- BRIEF
Make an exact copy of all the data, pictures excluded.

(DATASET EXCERPT Opens)

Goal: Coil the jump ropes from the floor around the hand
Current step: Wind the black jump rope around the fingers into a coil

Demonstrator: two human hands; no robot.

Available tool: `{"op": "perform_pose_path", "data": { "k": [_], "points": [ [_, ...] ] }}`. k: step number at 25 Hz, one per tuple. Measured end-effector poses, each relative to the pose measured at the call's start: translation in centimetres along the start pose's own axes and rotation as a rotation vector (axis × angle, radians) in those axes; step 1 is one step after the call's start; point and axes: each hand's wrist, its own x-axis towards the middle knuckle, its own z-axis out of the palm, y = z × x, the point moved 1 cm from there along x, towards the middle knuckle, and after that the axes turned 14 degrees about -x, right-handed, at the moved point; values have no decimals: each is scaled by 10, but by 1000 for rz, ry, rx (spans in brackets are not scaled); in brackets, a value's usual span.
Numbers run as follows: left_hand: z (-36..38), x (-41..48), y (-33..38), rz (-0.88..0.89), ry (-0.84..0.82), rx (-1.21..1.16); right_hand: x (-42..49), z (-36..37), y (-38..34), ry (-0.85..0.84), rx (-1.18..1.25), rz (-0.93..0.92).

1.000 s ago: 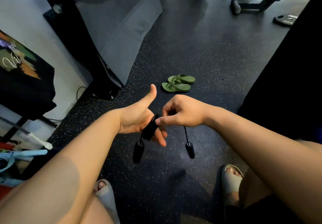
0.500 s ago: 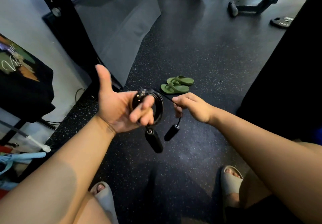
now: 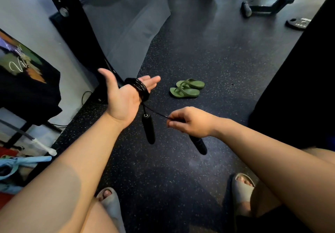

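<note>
The rope is coiled round the straight fingers of the left hand, just left of the sandals. One handle dangles below. The right hand, nearer than the sandals, grips the other handle. The floor runs wide beyond the sandals.

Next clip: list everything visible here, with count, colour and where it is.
jump rope: one, black, coiled round the left hand's fingers, its end running to the right hand
rope handles: two, black, one hanging below the left hand, one sticking out under the right hand
flip-flops: one pair, green, on the floor ahead
weight plate: one, dark, on the floor at far right
printed cloth: one, black, at left
floor: one, black with speckles, throughout
slides: two, grey, on the person's feet
left hand: one, fingers straight, palm toward the camera
right hand: one, pinching the rope
</note>
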Motion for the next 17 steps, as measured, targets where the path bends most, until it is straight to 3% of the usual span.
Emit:
{"op": "perform_pose_path", "data": {
  "k": [5, 9, 13, 17],
  "points": [
    [-13, 5, -20, -248, -36, 629, -1, -13, -9, 242, -168, -154],
    [0, -8, -25, -636, -283, 877, -5, -26, -4, 296, -93, -179],
    [10, -14, -27, -818, -422, 774, -9, -31, -1, 253, 1, -131],
    [10, -14, -24, -828, -541, 535, -8, -25, 6, 93, 205, -31]
  ]
}}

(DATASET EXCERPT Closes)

- SOLUTION FOR THIS TASK
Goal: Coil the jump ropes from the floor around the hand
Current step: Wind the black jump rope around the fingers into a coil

Demonstrator: two human hands; no robot.

Available tool: `{"op": "perform_pose_path", "data": { "k": [_], "points": [ [_, ...] ] }}`. k: step number at 25 Hz, one per tuple. Measured end-effector poses, each relative to the pose measured at the call's start: translation in centimetres along the start pose's own axes and rotation as a rotation vector (axis × angle, radians) in those axes; step 1 is one step after the call's start; point and axes: each hand's wrist, its own x-axis towards the middle knuckle, its own z-axis out of the palm, y = z × x, the point moved 1 cm from there along x, towards the middle knuckle, and after that the axes turned 14 degrees about -x, right-handed, at the moved point; values have no decimals: each is scaled by 10, but by 1000 for rz, ry, rx (spans in brackets are not scaled); in brackets, a value's usual span.
Numbers run as follows: left_hand: z (-36..38), x (-41..48), y (-33..38), rz (-0.88..0.89), ry (-0.84..0.82), rx (-1.21..1.16); right_hand: x (-42..49), z (-36..37), y (-38..34), ry (-0.85..0.84), rx (-1.18..1.25), rz (-0.93..0.92).

1.000 s ago: 
0.500 s ago: 
now: 

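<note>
The rope is coiled round the straight fingers of the left hand, just left of the sandals. One handle dangles below. The right hand, nearer than the sandals, grips the other handle. The floor runs wide beyond the sandals.

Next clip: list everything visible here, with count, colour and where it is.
jump rope: one, black, coiled round the left hand's fingers, its end running to the right hand
rope handles: two, black, one hanging below the left hand, one sticking out under the right hand
flip-flops: one pair, green, on the floor ahead
weight plate: one, dark, on the floor at far right
printed cloth: one, black, at left
floor: one, black with speckles, throughout
slides: two, grey, on the person's feet
left hand: one, fingers straight, palm toward the camera
right hand: one, pinching the rope
</note>
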Motion for the next 17 steps, as measured, targets where the path bends most, until it is straight to 3% of the usual span.
Emit:
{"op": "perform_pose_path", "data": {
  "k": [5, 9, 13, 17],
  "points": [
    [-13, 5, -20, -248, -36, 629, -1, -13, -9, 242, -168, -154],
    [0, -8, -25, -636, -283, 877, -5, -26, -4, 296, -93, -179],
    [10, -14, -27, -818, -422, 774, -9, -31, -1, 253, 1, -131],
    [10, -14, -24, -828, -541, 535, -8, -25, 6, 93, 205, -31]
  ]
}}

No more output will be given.